What you have to do
Print, in exact form, the lines below from the one containing "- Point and" through the one containing "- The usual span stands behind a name", and omit all others.

□ □ □ □ □

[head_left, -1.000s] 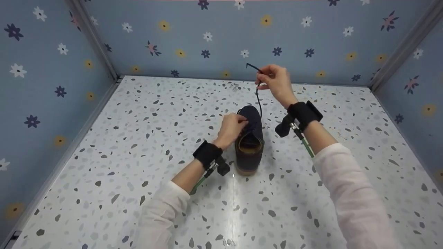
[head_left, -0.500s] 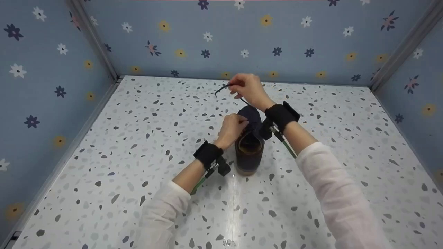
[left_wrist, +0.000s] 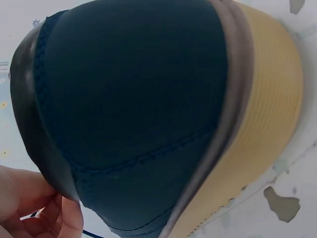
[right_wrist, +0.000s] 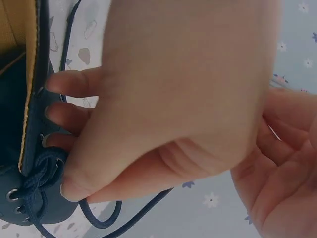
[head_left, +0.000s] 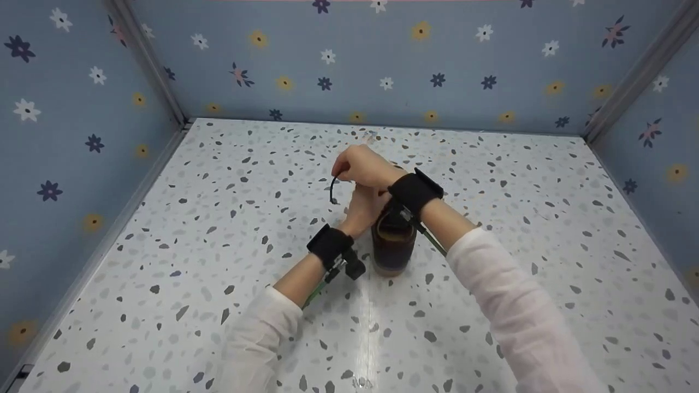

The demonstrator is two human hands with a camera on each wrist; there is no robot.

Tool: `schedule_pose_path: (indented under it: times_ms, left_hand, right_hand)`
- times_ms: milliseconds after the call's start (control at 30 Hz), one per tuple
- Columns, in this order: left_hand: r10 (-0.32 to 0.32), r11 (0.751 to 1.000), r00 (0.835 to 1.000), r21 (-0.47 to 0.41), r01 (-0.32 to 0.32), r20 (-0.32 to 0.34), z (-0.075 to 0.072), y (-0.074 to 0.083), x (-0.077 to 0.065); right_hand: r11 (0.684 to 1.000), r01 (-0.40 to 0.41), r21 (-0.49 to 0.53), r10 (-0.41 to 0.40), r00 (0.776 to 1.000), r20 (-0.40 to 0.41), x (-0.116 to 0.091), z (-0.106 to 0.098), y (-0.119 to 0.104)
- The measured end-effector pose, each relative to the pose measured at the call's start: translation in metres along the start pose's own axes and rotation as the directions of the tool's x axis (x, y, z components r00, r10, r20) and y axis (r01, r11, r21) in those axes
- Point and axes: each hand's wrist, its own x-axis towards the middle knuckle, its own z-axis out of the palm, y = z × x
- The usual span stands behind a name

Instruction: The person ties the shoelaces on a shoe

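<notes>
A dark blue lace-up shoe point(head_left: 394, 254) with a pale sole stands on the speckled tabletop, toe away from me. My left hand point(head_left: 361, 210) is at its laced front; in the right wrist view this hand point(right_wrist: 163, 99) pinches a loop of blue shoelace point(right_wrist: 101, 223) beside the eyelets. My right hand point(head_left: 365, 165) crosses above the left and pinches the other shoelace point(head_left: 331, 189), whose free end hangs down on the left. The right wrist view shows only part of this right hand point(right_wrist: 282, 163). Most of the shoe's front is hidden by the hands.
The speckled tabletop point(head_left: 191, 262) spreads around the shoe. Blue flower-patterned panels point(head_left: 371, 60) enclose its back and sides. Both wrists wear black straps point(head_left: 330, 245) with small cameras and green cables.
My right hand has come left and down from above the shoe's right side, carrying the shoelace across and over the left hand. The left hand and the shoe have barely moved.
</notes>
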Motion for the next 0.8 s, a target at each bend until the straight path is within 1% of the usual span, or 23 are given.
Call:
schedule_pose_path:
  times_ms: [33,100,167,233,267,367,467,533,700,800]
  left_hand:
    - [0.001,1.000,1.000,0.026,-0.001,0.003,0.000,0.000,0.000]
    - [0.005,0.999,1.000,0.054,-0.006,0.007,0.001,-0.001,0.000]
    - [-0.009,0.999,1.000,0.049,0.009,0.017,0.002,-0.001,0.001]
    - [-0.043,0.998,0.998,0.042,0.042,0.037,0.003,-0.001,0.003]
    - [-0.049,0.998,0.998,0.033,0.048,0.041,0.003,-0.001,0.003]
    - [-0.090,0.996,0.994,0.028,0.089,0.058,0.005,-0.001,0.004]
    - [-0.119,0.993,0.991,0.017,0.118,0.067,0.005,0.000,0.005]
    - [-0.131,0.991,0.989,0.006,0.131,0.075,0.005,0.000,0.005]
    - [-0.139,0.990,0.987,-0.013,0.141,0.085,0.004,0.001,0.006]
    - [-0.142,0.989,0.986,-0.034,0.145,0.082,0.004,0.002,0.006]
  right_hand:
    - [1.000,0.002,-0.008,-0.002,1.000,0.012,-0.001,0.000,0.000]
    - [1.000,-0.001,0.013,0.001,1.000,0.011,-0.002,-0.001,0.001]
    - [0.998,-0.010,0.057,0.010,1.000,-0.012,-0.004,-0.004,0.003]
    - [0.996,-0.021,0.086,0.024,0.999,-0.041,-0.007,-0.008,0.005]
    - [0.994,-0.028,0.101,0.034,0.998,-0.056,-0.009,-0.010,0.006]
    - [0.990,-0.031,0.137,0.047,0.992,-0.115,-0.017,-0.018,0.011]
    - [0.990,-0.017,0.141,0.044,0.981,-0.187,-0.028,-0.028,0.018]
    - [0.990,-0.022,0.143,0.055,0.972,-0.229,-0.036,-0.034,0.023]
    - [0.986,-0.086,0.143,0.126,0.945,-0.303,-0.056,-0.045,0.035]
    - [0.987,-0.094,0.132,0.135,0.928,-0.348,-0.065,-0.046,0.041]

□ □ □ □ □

Problem solution
- Point and axes: each hand's wrist, its own x-axis towards the middle knuckle, its own z-axis out of the palm, y = z × x
- The usual span stands behind a name

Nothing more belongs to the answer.